Entschlossen stand das Mädchen auf. „Ich werde es versuchen, Mutter. Es hat keinen Zweck sich dagegen zu wehren, da es mir sowieso vorbestimmt ist.“ Sie hielt Uma die Hände entgegen und half ihr beim Aufstehen.

Langsam gingen sie zum Dorf zurück. Laniki musste an Luka denken. Er war auf sie geprägt und suchte noch immer ihre Nähe, wann immer es ging. Er war inzwischen zwölf und würde in nicht allzu langer Zeit seinen dreizehnten Geburtstag feiern. Laniki war nicht viel älter als er, aber er sah zu ihr auf. Sie hatte immer versucht, ihn von den Gesprächen der anderen Jungen fernzuhalten, die schon früh begannen, ihren Hass gegen Tosman zu entwickeln. Sie drangen früher oder später alle darauf, in Sauls Heer einzutreten und so viele Gegner zu töten, wie ihnen nur möglich war. Es fiel ihr immer schwerer Luka davon zu überzeugen, dass es sich bei den gegnerischen Kriegern auch nur um Menschen handelte, wie sie es selbst waren. Immer öfter kamen auch über seine Lippen die üblichen Hasstiraden gegen die Bewohner Tosmans. Er konnte ja nicht ahnen, dass er selbst einer von ihnen war. Sie hatten es auch ihm gegenüber bei der Geschichte mit Bahans toter Base belassen. Nun redete er ständig davon, es seinem gefallenen Vater gleichzutun und später ebenfalls ins königliche Heer einzutreten, um dessen Tod zu rächen.

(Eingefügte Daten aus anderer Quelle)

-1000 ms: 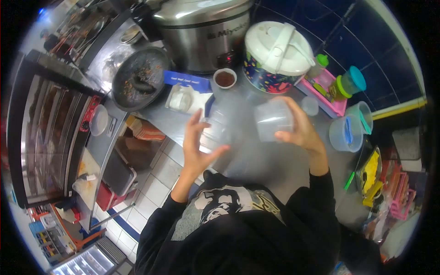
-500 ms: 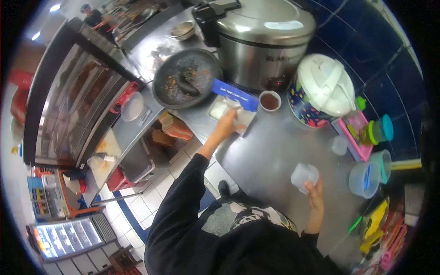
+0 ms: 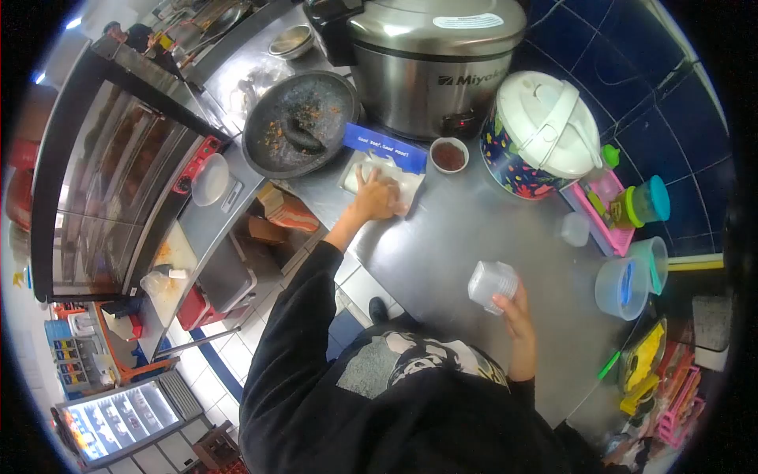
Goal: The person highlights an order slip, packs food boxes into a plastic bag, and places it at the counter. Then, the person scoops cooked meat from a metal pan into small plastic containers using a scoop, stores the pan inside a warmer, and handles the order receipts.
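My left hand (image 3: 377,196) reaches into an open paper box (image 3: 407,183) with a blue lid flap, its fingers spread over a white wrapped item (image 3: 359,177) inside. The fingers rest on or just above that item; exact contact is unclear. In my right hand (image 3: 515,310) is a stack of clear plastic cups (image 3: 491,286), held over the steel counter. A small cup of dark red contents (image 3: 449,155) stands right of the blue flap.
A stone mortar (image 3: 276,150) with a pestle sits left of the box. Behind stand a large steel cooker (image 3: 418,87) and a floral container with a white lid (image 3: 545,126). Clear tubs (image 3: 620,288) and a pink tray (image 3: 604,229) are at the right. Another person (image 3: 142,38) is at the far left.
My left hand has gone from beside the cups to the paper box, and its fingers have spread over the wrapped item. My right hand still holds the cups. The camera view has shifted.
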Tool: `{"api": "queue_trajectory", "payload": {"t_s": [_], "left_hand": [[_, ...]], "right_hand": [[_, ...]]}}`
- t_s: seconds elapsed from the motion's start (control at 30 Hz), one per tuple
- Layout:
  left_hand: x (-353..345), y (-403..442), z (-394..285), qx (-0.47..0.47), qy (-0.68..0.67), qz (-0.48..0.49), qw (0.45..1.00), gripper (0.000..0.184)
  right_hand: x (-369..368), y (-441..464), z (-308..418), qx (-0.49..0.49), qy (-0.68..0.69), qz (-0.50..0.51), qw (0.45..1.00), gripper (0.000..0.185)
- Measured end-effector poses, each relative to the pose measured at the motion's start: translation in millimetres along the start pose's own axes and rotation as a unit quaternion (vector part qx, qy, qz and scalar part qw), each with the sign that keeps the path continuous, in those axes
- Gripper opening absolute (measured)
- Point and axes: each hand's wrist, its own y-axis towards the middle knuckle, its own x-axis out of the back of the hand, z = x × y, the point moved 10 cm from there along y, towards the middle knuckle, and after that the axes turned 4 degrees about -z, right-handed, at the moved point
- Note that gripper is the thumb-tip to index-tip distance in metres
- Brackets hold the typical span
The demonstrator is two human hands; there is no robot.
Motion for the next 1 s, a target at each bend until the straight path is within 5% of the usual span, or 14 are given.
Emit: {"api": "queue_trajectory", "payload": {"t_s": [0.1,0.23,0.33,0.43,0.47,0.5,0.57,0.63,0.73,1.0], "left_hand": [[-6,-3,-1,-0.022,-0.037,-0.018,0.999,0.05],[14,-12,-2,-0.067,-0.109,-0.17,0.977,0.037],[25,-13,-8,-0.071,-0.125,-0.199,0.969,0.029],[68,-40,-35,-0.033,-0.065,-0.326,0.943,0.033],[74,-53,-47,-0.016,-0.141,-0.328,0.934,0.039],[80,-65,-59,0.001,-0.216,-0.328,0.92,0.045],[76,-72,-138,-0.167,-0.416,-0.147,0.882,0.068],[57,-96,-203,-0.252,-0.383,-0.085,0.885,0.085],[25,-100,-232,-0.197,-0.489,0.028,0.849,0.094],[-23,-99,-222,-0.164,-0.517,-0.023,0.84,0.093]], "right_hand": [[-16,10,-17,-0.024,0.026,0.01,0.999,0.073],[-35,30,-26,-0.025,0.047,0.051,0.997,0.072],[-38,39,-22,-0.014,-0.002,0.037,0.999,0.068],[-26,50,-21,0.004,-0.039,0.0,0.999,0.07],[-18,53,-14,0.073,-0.137,-0.02,0.988,0.073],[-13,51,-4,0.138,-0.233,-0.038,0.962,0.075],[-23,39,9,0.141,-0.28,-0.007,0.95,0.077],[-34,26,10,0.142,-0.325,0.026,0.935,0.078],[-36,11,-2,0.161,-0.356,0.048,0.919,0.077],[10,1,3,0.117,-0.235,0.017,0.965,0.076]]}}
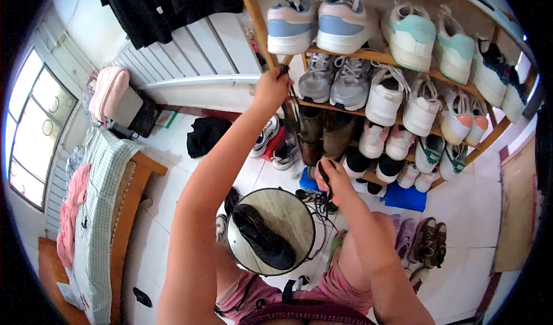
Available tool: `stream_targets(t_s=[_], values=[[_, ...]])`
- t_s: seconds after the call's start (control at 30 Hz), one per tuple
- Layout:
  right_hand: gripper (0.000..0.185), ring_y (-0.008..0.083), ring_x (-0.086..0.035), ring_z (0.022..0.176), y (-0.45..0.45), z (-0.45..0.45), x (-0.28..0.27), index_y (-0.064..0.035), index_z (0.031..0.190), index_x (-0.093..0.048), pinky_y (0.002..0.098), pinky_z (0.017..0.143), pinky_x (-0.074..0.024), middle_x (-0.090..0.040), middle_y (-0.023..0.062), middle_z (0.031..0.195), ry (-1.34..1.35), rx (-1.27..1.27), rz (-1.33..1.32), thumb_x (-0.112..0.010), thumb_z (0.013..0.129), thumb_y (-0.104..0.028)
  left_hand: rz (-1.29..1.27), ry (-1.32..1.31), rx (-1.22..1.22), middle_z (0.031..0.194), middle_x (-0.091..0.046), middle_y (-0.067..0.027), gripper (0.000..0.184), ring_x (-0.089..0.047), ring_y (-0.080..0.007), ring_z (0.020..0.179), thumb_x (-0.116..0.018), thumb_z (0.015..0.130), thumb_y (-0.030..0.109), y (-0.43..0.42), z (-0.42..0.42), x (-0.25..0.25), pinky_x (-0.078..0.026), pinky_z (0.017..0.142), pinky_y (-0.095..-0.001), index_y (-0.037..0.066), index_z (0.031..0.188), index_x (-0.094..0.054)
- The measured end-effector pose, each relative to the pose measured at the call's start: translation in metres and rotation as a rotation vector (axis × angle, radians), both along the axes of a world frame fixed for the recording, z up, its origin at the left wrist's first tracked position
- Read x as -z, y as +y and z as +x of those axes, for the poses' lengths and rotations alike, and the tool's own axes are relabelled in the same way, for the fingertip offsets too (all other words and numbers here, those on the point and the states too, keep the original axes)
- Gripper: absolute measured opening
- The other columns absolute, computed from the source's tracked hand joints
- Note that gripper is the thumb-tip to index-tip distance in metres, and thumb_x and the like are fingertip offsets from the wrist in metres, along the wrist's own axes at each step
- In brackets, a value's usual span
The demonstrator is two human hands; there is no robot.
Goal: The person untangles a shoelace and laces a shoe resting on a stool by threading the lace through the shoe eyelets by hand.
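Note:
My left hand [273, 87] is raised beside the shoe rack's left post, its fingers closed on the end of a dark, blurred strip that looks like a black shoelace [294, 114]. Lower and to the right, my right hand [334, 180] is closed around black lace, and thin loose ends dangle below it. Whether both hands hold one same lace I cannot tell. Between my knees, a black shoe [262, 237] lies on a round stool [296, 218] with a wood-grain top. Another black item with laces [315, 199] shows just behind the stool, partly hidden.
A wooden shoe rack [374, 54] filled with several pairs stands directly ahead. Purple shoes [405, 233] and brown shoes [429, 241] are on the floor at right. A bed [109, 210] stands at left, a black cloth [206, 136] lies on the floor, and dark clothing [167, 8] hangs above.

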State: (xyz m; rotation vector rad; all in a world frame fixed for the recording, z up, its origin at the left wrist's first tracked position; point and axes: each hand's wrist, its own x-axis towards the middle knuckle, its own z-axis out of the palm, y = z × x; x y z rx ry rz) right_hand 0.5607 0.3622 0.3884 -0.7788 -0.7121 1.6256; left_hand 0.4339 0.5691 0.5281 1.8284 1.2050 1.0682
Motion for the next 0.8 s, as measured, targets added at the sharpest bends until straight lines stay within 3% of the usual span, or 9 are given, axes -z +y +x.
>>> stream_targets(t_s=[0.03,0.1,0.17,0.27,0.37,0.53,0.63,0.67,0.8], values=[[0.037,0.0081,-0.037,0.045,-0.002,0.000,-0.007,-0.0084,0.076,-0.048,0.0257,0.042,-0.0274,-0.044,-0.0006,0.059,0.006,0.013,0.008,-0.052,0.096,-0.040,0.094,0.017,-0.032,0.068,-0.061,-0.0076,0.022,-0.056,-0.0164,0.060,-0.053,0.092,0.017,0.027,0.010,0.012,-0.045,0.057,-0.0301,-0.001,0.099,-0.064],[0.034,0.0077,-0.038,0.045,-0.002,0.005,-0.006,-0.0080,0.080,-0.049,0.0253,0.042,-0.0280,-0.047,0.0001,0.062,0.014,-0.035,0.005,-0.053,0.095,-0.038,0.387,0.399,-0.155,0.085,-0.066,-0.0169,0.023,-0.063,-0.0365,0.082,-0.058,0.080,0.010,0.034,0.031,0.000,-0.050,0.073,-0.0418,0.000,0.100,-0.061],[0.038,0.0087,-0.036,0.045,-0.004,0.008,-0.017,-0.0074,0.076,-0.048,0.0253,0.043,-0.0275,-0.045,0.0004,0.058,-0.007,-0.006,-0.026,-0.049,0.097,-0.039,0.628,0.514,-0.110,0.096,-0.063,-0.0232,0.024,-0.060,-0.0396,0.093,-0.052,0.082,0.010,0.052,0.042,0.005,-0.049,0.077,-0.0441,-0.001,0.100,-0.063],[0.043,0.0093,-0.035,0.044,-0.004,0.014,-0.027,-0.0061,0.073,-0.048,0.0250,0.043,-0.0275,-0.042,0.0008,0.055,-0.038,0.044,-0.066,-0.046,0.098,-0.041,0.625,0.966,-0.191,0.113,-0.060,-0.0196,0.035,-0.059,-0.0353,0.105,-0.054,0.082,0.012,0.078,0.057,0.019,-0.051,0.085,-0.0395,-0.002,0.113,-0.058],[0.043,0.0085,-0.036,0.044,-0.002,0.020,-0.020,-0.0047,0.075,-0.051,0.0240,0.043,-0.0285,-0.044,0.0005,0.055,-0.039,0.076,-0.068,-0.048,0.097,-0.042,0.798,1.286,-0.059,0.111,-0.062,-0.0198,0.033,-0.059,-0.0354,0.103,-0.056,0.079,0.009,0.125,0.065,0.050,-0.048,0.090,-0.0422,-0.003,0.110,-0.060],[0.040,0.0078,-0.038,0.046,-0.005,0.024,-0.024,-0.0052,0.076,-0.052,0.0238,0.042,-0.0282,-0.046,0.0003,0.058,-0.064,0.044,-0.059,-0.048,0.097,-0.040,0.626,1.598,-0.028,0.108,-0.064,-0.0152,0.026,-0.061,-0.0298,0.104,-0.054,0.083,0.008,0.123,0.071,0.035,-0.053,0.083,-0.0417,0.002,0.106,-0.065],[0.038,0.0078,-0.038,0.046,-0.003,0.024,-0.020,-0.0055,0.078,-0.053,0.0237,0.044,-0.0289,-0.046,-0.0001,0.060,-0.097,0.045,-0.062,-0.048,0.098,-0.038,0.734,1.467,-0.158,0.101,-0.067,-0.0119,0.019,-0.065,-0.0288,0.097,-0.056,0.082,0.008,0.063,0.082,0.010,-0.056,0.074,-0.0389,0.007,0.098,-0.066],[0.032,0.0065,-0.038,0.052,-0.002,0.025,-0.018,-0.0078,0.082,-0.054,0.0220,0.047,-0.0302,-0.046,-0.0029,0.063,-0.072,0.028,-0.054,-0.052,0.096,-0.036,0.957,1.324,-0.166,0.095,-0.068,-0.0112,0.014,-0.068,-0.0282,0.088,-0.058,0.080,0.008,0.078,0.073,0.025,-0.057,0.068,-0.0357,0.010,0.092,-0.066],[0.028,0.0051,-0.037,0.055,0.000,0.025,-0.018,-0.0107,0.081,-0.053,0.0209,0.049,-0.0296,-0.044,-0.0054,0.064,-0.056,0.004,-0.054,-0.054,0.095,-0.035,0.755,1.146,-0.075,0.083,-0.066,-0.0129,0.010,-0.066,-0.0302,0.079,-0.054,0.077,0.008,0.012,0.053,0.013,-0.053,0.064,-0.0394,0.007,0.083,-0.062]])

Was würde nur aus ihm werden, wenn sie ihn alleinließ.

Besorgt schaute sie ihre Mutter an. „Luka! Er wird leiden, wenn ich gehe. Können wir es ihm erklären? Er braucht mich doch. Er wird denken, dass ich ihn im Stich lasse.“

„Wir können ihm nicht die Wahrheit sagen. Noch nicht. Aber er wird es überstehen, denn wir sind für ihn da.“

Laniki hatte ihre Zweifel, doch sie musste Vertrauen haben. Als sie die Hütte betraten, stand Bahan mit fragendem Gesicht an der Feuerstelle. Als Uma ihm zunickte, kam er ihnen entgegen und nahm seine Tochter wortlos in die Arme.